### What to produce
Look through the material below and copy exactly the lines from the line with "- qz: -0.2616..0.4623" to the line with "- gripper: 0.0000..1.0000", those two lines included.

### Data for processing
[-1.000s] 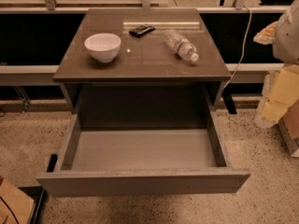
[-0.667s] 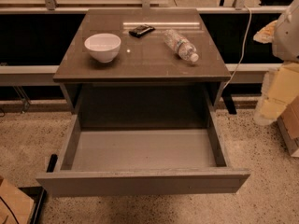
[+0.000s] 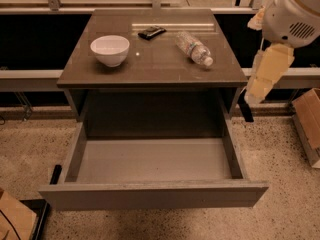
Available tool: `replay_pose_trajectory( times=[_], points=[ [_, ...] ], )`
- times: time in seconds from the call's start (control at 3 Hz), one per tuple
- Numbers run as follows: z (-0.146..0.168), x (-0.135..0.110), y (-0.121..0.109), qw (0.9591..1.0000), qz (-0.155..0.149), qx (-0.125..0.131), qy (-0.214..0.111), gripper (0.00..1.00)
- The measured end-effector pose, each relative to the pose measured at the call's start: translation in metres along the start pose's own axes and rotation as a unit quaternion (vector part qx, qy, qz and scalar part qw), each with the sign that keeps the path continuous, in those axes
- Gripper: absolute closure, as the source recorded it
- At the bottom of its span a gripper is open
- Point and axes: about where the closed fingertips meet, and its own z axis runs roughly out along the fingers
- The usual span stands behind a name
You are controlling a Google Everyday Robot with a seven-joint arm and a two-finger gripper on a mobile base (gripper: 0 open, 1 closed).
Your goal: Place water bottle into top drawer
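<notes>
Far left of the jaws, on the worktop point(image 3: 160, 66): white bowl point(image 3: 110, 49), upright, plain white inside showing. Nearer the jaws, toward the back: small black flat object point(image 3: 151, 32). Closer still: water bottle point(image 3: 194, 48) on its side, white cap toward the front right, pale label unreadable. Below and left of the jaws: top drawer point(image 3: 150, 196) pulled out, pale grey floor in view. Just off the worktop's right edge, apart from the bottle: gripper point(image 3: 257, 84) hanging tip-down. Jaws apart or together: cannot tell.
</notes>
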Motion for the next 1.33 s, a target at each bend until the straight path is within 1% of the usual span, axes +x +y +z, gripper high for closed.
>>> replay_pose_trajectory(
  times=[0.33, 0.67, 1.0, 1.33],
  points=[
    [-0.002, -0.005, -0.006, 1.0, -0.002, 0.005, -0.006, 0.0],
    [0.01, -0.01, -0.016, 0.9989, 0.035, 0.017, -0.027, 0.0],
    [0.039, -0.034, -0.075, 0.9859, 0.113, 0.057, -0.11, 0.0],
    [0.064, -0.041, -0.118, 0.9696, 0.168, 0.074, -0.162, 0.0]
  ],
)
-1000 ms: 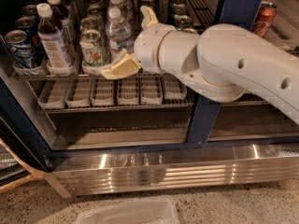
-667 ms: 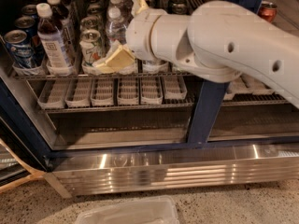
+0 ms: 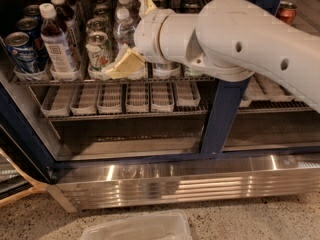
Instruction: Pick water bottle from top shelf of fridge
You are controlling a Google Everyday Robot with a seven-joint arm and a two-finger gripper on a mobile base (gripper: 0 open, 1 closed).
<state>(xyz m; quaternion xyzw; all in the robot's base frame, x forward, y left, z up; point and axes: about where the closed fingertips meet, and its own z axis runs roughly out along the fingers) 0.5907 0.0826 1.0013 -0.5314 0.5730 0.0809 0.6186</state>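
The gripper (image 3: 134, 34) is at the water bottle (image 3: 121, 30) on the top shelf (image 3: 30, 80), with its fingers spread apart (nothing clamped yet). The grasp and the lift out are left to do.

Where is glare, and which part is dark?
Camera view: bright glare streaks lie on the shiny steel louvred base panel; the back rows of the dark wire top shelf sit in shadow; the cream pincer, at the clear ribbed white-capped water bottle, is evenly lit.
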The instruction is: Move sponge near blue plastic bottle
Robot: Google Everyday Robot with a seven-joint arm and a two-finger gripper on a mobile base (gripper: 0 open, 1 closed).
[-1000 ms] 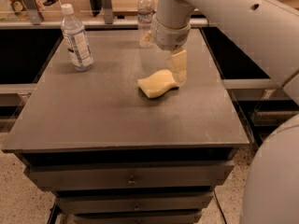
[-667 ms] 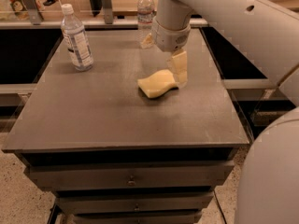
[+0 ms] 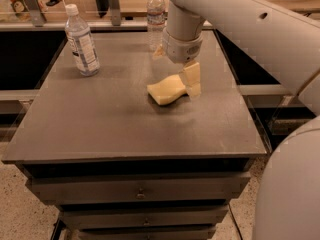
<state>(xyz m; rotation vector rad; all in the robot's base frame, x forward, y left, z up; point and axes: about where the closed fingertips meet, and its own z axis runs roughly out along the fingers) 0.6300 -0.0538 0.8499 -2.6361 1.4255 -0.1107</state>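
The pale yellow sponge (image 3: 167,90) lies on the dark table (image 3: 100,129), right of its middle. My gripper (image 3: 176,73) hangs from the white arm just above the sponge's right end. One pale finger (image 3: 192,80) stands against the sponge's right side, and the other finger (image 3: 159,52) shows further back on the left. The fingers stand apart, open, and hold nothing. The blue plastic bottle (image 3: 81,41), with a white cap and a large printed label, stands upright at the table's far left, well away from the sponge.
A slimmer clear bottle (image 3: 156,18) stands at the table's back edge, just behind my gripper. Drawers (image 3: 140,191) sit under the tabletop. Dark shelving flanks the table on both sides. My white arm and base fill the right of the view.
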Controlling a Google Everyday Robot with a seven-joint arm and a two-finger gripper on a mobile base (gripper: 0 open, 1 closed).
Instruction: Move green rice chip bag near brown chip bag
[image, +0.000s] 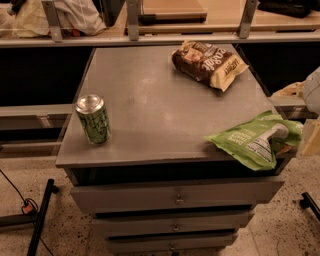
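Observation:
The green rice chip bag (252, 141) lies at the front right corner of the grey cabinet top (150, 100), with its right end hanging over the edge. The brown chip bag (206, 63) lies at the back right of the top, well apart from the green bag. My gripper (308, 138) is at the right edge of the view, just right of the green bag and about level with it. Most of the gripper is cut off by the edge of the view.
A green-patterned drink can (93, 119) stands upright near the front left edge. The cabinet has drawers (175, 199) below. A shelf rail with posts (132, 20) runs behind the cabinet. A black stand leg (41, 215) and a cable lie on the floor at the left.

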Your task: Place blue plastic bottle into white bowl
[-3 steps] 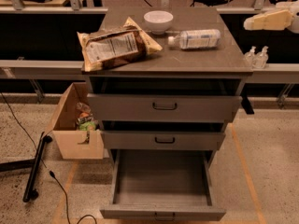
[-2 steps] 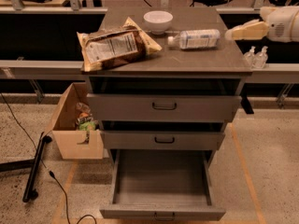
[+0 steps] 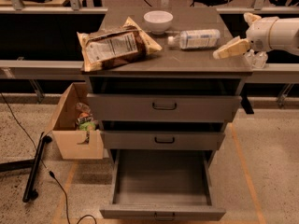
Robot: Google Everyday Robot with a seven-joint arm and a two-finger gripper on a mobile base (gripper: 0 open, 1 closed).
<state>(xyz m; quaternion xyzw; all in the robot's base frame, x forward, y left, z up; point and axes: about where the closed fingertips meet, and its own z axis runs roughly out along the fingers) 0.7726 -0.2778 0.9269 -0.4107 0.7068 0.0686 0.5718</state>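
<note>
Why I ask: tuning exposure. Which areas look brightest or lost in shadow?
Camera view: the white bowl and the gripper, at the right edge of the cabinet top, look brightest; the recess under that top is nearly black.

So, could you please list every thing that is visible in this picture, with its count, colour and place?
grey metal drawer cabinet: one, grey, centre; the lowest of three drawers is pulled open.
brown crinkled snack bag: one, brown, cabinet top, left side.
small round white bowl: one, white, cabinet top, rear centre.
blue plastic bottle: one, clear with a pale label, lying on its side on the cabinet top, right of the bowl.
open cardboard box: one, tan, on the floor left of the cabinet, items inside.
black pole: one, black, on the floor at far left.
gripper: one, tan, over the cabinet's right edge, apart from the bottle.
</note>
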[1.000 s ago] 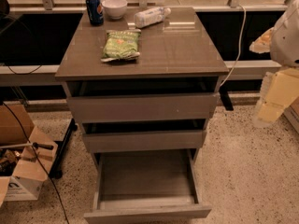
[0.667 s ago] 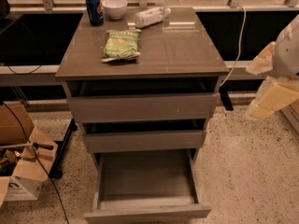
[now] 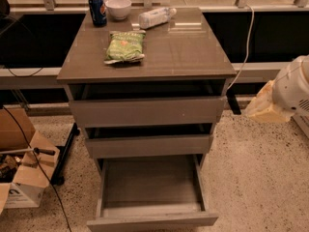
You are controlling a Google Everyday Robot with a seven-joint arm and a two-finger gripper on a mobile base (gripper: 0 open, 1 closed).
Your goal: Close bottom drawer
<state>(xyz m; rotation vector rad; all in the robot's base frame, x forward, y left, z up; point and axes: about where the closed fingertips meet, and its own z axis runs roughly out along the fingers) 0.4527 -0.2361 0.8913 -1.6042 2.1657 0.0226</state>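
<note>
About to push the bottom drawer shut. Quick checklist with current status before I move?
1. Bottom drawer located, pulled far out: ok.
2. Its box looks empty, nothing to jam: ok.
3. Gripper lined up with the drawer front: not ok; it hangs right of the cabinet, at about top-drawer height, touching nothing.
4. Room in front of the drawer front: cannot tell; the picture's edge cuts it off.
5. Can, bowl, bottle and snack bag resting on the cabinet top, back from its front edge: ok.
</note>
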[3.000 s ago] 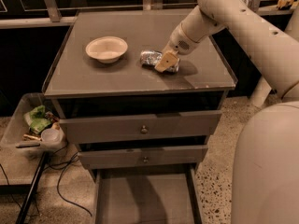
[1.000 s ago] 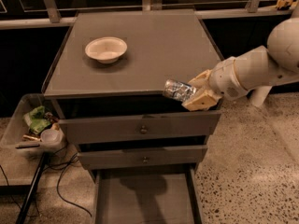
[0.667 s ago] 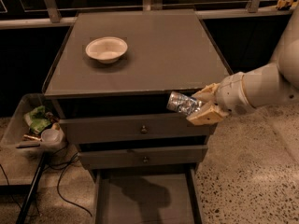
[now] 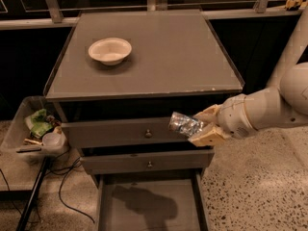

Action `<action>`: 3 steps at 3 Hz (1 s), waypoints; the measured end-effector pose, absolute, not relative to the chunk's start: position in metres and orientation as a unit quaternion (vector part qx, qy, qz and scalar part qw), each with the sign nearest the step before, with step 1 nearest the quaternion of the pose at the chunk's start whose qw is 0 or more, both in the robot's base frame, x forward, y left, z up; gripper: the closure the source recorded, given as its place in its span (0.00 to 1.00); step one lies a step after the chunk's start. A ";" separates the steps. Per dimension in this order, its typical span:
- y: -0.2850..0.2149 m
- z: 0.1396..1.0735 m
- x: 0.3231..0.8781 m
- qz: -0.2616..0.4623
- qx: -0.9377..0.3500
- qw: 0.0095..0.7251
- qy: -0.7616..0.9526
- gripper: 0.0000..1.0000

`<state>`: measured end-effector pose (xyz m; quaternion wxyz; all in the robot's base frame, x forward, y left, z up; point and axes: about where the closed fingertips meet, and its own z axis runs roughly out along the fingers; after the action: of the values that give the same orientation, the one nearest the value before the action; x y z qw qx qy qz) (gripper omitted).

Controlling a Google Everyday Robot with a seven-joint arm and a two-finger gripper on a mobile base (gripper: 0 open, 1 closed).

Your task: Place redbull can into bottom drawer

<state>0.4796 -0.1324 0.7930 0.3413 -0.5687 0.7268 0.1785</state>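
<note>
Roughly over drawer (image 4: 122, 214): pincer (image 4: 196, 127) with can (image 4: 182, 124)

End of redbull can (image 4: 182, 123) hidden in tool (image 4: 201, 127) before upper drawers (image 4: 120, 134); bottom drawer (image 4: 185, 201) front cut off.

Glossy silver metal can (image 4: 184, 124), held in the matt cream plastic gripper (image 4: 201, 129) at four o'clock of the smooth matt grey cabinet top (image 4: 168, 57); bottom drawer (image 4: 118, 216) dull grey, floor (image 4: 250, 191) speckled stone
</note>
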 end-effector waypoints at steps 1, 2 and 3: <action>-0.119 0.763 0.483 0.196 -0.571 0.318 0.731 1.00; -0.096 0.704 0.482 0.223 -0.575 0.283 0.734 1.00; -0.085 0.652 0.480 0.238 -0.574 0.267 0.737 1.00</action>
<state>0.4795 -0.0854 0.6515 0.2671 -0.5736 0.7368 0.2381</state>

### Reply
- qz: -0.2616..0.4623
- qx: -0.9377..0.3500
- qw: 0.0095..0.7251
- qy: -0.7616..0.9526
- gripper: 0.0000..1.0000

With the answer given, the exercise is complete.